Değerli Okurları!
Kurban Bayramının birinci günü hacda yaşanan izdiham
faciasında vefat eden hacıların sayısı gün geçtikçe maalesef artıyor. Suudi
Arabistan yetkilileri ölen Hacıların Sayısını 769, yaralıların sayısını 934
olarak vermesine karşılık bu rakamın 4 bin 700 olduğunu, halen 21 TIR' da en az
3 bin cesedin teşhis için bekletildiğini İran yetkilileri iddia ediyor. Bu rakamlar
neyi değiştirecek ki? Ölüm acısı bir kişi de olsa, bin kişi de olsa aynı değil
mi?
İbadet ederek ölmeyi
Yüce Allah asla istememektedir. İbadet bir sevincin, bir mutluluğun ifadesidir.
Ölüme neden olacak tüm farzlar ve vacipler terk edilebilir bizim dinimizde.

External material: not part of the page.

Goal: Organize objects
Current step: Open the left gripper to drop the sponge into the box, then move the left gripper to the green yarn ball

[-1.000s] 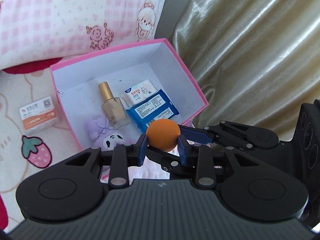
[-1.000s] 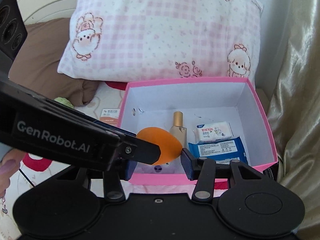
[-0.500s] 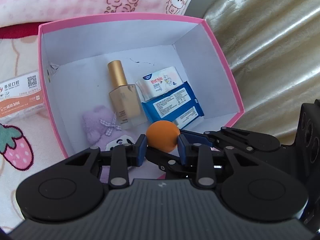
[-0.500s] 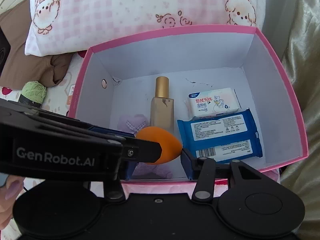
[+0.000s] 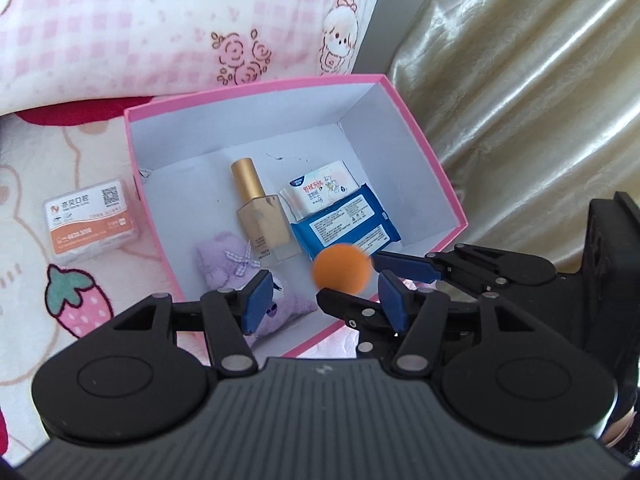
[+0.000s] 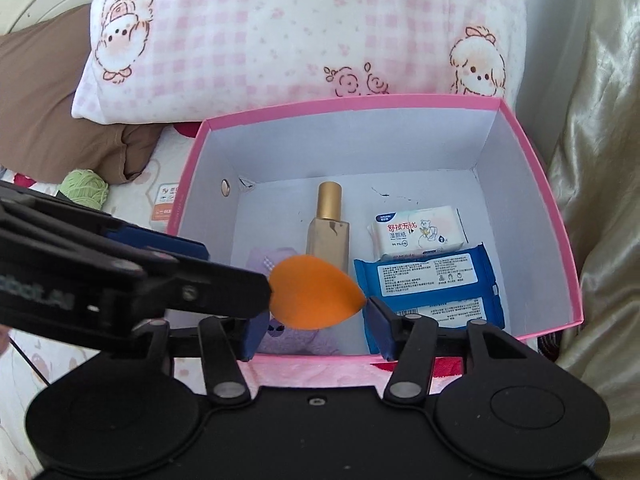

Yaşam her şeyden daha kutsaldır. Şeytan taşlatacağız diye beton duvarları taş
yağmuruna tutturan zihniyet maalesef cehaletin egemen olduğu zihniyettir. Bu
zihniyetin peşinden giden zavallı Müslümanlar, nereye giderlerse gitsinler, ister Kâbe, ister Kudüs, ister Medine olsun
acı çekmeye mahkûm oluyorlar. Kilometrelerce en kutsal mekânlarda ibadet edip
sevinç gözyaşları dökmek için yola çıkan müminler, o sevinci yaşamadan
cehaletin, bilgisizliğin kurbanı oluyorlar. Neden diyeceksiniz? Çünkü yoksulluk,
sefillik, zulüm, cehalet Müslümanlar için adeta yaşamın bir parçası olmuş. Hal
bu ki, şeytan tembelliğin, sahtekârlığın, baştan savmanın, kültürsüzlüğün,
cehaletin ve riyakârlığın tanrısıdır. Aslında taşlanacak olan da bu
zihniyettir.
İşte bu korkunç manzarayı "takdir-i ilahiye" bağlayarak
sorumluluktan kurtulmaya çalışan bir Müslüman ülkenin baş müftüsünün fetvası da
bu zihniyetin ta kendisidir. Dünyadaki eğlence şehirlerinde özel bankaları,
özel jetleri, lüks villaları ve sarayları olan,
Hac ve Umreden elde edilen milyarlarca dolarları yabancı ülkelerin
bankalarında tutulan bu Müslüman ülkenin baş müftüsünün böyle fetva vermesinden
daha doğal bir şey olabilir mi? Aslında şeytan yerine paraya, makam ve mevkie
tapanlar taşlanmalıdırlar. Çünkü şeytan zulmü, batıl inancı, sıradan dindarlığı,
adaletsizliği sürdüren bir düzeni temsil eder. Eğer taşlanacaksa böyle bir
düzen taşlanmalıdır. Ayrıca Müslümanlar olarak her türlü bilgi ve hikmet dolu
sözlerle yaşamımızı renklendirdik ama iç dünyamızı nefis, şeytan, hevâ ve heves
arzularından arındıramadık. Hoca Ahmet Yesevi Hazretlerinin şu sözü gerçeği en
güzel bir şekilde dile getiriyor:"Kötülüğümüz içimizde bizim, içimiz ise
kurtulamıyor kendi şeytanından".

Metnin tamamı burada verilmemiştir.